One in every five youth, aged 15-24 years, for example is willing to migrate to another country. Youth in poorer countries are even more willing to migrate for a chance to lift themselves out of poverty. It is becoming clear though that the element of hope and choice in migration is increasingly missing. Once, migration was temporary or ambitious. Now, it is often permanent and distressed.
Over the next few decades, worldwide, close to 135 million people are at risk of being permanently displaced by desertification and land degradation. If they don’t migrate, the young and unemployed are also at more risk of falling victim to extremist groups that exploit and recruit the disillusioned and vulnerable.
So this year, the Convention is calling for a focus on making the land and life in rural communities viable for young people. As the global population edges towards at least 9 billion, in Africa alone 200 million of the 300 million young people entering the job market over the next 15 years will be living in rural areas.
Let’s give young, rural populations better choices and options. We need policies that enable young people to own and rehabilitate degraded land. There are nearly 500 million hectares of once fertile agricultural land that have been abandoned. Let us give young people the chance to bring that natural capital back to life and into production.

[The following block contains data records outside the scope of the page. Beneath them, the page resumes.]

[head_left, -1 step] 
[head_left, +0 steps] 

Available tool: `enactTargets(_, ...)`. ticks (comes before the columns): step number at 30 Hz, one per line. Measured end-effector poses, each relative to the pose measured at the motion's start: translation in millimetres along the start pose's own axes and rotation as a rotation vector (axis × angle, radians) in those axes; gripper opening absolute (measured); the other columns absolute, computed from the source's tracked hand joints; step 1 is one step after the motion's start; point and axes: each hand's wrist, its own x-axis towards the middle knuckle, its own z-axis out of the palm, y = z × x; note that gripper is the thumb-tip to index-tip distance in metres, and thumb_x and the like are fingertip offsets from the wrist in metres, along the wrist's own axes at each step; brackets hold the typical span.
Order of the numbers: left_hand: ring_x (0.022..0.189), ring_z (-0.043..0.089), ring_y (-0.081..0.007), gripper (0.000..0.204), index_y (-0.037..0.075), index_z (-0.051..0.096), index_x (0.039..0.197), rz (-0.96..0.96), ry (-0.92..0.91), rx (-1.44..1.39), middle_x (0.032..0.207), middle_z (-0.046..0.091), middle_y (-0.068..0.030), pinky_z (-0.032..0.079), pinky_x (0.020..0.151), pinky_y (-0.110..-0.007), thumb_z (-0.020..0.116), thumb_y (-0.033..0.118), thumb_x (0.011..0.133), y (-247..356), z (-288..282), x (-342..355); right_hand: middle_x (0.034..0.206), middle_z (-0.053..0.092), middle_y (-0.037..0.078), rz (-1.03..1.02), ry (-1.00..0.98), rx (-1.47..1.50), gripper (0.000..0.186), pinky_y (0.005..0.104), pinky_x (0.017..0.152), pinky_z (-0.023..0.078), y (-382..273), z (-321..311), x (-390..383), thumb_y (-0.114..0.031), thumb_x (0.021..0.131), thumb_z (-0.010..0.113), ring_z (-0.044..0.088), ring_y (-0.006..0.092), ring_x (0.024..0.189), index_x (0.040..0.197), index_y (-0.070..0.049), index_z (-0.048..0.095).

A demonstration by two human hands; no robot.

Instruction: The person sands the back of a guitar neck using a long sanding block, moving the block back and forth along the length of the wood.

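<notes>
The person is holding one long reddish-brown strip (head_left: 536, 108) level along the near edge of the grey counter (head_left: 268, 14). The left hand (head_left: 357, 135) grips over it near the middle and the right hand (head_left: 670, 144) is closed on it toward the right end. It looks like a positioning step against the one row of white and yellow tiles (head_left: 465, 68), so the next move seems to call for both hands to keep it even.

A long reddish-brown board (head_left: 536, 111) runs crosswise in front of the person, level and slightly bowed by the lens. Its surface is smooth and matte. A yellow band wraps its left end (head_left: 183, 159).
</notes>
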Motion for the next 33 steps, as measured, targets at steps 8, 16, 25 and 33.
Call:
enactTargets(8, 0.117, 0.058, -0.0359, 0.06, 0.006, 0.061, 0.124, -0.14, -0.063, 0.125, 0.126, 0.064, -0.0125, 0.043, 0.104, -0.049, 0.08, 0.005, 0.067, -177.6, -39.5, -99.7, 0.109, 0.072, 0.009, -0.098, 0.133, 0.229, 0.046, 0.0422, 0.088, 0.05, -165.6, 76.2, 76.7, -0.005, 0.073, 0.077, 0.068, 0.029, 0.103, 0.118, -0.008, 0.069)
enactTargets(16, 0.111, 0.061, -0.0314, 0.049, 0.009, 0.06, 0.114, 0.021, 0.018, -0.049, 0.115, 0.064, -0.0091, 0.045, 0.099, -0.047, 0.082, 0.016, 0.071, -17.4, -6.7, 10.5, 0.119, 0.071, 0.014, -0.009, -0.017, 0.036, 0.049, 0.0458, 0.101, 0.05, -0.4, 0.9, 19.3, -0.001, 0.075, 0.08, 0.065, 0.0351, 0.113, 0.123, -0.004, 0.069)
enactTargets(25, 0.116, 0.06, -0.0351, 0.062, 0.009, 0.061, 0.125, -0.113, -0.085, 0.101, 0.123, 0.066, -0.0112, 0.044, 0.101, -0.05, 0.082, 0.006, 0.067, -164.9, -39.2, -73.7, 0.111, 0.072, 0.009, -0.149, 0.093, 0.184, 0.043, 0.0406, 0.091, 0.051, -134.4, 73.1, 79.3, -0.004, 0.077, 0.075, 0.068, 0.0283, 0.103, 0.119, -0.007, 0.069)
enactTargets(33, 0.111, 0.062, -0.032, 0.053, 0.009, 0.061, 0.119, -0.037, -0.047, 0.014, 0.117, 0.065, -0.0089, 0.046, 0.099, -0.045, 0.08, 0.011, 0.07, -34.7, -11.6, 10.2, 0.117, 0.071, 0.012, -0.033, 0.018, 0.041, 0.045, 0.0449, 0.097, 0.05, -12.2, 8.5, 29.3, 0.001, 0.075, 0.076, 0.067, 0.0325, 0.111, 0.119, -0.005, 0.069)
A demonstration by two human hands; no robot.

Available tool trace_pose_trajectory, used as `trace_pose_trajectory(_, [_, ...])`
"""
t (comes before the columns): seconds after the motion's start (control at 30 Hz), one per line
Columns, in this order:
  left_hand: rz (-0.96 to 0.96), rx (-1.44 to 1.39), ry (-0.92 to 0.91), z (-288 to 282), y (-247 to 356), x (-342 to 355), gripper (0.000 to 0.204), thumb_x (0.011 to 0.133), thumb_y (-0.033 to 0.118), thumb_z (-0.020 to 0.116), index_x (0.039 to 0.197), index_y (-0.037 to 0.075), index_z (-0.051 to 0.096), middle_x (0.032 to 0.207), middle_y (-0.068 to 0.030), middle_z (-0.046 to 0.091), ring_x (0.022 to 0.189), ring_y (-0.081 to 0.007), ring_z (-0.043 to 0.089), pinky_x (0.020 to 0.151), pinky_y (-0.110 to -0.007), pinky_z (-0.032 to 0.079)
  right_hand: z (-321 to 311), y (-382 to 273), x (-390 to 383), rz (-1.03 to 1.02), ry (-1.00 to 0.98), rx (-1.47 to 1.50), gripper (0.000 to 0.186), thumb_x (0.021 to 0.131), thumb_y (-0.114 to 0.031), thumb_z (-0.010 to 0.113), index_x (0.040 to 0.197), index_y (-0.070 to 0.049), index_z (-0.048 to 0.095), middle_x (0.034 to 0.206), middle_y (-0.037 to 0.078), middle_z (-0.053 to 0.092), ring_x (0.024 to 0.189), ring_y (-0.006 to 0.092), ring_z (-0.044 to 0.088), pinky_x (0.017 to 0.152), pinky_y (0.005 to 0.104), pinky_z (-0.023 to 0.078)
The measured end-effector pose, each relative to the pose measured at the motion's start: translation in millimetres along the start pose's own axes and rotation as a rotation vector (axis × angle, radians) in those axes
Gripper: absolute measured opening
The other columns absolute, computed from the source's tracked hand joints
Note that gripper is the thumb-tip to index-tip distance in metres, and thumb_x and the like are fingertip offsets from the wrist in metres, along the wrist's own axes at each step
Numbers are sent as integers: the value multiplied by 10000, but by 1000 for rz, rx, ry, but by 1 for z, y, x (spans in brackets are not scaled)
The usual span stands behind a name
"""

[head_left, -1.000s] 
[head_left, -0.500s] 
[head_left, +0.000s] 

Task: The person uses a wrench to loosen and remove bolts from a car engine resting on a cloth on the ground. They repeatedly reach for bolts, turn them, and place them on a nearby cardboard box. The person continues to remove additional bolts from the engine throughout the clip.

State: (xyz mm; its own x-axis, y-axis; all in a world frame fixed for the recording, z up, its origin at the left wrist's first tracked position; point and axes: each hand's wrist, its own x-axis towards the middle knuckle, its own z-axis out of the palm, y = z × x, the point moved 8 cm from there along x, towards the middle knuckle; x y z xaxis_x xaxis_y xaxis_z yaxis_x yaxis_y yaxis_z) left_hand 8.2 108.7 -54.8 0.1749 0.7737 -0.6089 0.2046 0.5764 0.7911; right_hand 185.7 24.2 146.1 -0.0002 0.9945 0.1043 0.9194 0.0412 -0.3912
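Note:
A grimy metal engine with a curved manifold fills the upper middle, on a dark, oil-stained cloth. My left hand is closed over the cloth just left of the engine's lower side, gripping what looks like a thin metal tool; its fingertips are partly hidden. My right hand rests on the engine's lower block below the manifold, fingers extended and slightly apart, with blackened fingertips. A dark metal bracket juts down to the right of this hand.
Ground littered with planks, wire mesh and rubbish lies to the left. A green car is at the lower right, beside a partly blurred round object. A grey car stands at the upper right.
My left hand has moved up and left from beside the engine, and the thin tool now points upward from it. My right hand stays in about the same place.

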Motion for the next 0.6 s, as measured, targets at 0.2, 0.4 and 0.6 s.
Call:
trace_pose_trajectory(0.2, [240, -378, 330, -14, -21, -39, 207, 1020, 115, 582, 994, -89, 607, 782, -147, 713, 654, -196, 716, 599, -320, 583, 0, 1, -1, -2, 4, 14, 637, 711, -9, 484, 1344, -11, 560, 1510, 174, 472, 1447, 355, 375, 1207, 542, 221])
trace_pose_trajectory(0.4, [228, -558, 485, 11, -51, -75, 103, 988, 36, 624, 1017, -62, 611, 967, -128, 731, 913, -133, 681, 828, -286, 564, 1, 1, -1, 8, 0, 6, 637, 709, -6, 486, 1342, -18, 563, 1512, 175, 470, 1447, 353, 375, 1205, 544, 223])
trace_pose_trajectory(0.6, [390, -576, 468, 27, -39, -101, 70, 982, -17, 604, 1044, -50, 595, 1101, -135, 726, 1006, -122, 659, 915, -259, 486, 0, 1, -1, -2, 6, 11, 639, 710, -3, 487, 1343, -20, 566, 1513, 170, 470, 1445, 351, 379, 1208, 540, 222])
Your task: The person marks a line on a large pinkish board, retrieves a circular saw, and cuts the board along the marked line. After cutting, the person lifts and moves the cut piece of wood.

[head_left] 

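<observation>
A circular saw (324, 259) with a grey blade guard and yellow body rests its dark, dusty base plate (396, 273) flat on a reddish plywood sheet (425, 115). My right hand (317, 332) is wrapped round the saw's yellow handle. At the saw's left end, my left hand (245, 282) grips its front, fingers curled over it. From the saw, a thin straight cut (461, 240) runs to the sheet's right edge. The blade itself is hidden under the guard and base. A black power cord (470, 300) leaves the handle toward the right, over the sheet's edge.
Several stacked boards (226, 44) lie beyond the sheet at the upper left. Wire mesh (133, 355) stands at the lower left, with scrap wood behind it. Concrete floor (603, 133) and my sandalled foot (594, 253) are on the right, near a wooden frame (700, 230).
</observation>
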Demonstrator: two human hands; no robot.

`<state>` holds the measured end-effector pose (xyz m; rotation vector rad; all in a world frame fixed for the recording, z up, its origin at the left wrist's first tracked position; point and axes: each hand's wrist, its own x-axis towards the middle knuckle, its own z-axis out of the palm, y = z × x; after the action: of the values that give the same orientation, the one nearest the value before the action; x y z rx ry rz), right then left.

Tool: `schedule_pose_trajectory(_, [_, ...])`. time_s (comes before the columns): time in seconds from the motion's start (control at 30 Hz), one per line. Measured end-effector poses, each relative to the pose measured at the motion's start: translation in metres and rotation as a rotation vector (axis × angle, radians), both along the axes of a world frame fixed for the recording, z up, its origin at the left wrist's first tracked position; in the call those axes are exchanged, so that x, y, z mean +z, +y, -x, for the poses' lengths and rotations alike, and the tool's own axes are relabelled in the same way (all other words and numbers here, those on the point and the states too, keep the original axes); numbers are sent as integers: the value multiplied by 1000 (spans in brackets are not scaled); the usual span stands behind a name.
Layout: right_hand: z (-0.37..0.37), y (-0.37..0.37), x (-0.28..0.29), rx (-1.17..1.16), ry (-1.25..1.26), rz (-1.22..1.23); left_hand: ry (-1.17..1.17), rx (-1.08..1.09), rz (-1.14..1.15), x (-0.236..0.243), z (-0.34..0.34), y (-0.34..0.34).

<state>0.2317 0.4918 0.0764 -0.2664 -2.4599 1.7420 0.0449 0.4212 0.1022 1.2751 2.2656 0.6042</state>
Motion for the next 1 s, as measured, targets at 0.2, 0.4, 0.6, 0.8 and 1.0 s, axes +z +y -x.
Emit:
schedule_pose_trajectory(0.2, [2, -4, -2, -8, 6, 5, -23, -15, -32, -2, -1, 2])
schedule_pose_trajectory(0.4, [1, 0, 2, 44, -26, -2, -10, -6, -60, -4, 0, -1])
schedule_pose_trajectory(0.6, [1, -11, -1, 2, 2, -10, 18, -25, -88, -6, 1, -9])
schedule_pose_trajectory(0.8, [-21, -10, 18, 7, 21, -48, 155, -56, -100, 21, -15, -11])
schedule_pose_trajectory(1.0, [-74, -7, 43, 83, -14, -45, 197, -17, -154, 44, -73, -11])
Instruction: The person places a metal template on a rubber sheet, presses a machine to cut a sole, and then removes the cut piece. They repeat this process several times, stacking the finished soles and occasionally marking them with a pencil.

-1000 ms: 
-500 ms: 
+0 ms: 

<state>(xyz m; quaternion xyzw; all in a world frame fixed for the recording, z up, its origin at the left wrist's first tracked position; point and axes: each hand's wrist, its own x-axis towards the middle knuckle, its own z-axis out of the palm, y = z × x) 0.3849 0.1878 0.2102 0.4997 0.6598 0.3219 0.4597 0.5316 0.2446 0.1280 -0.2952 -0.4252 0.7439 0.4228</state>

If we secure access to new technologies and to the knowledge they need, they can build resilience to extreme weather-elements like drought. With the right means at their disposal, they can feed a hungry planet and develop new green sectors of the economy. They can develop markets for rural products and revitalize communities.
With the right type of investments in land, rural infrastructure and skills development, the future can be bright. We have to send a clear message that if it is well managed, the land can provide not just enough to get by but a place where individuals and communities can build a future.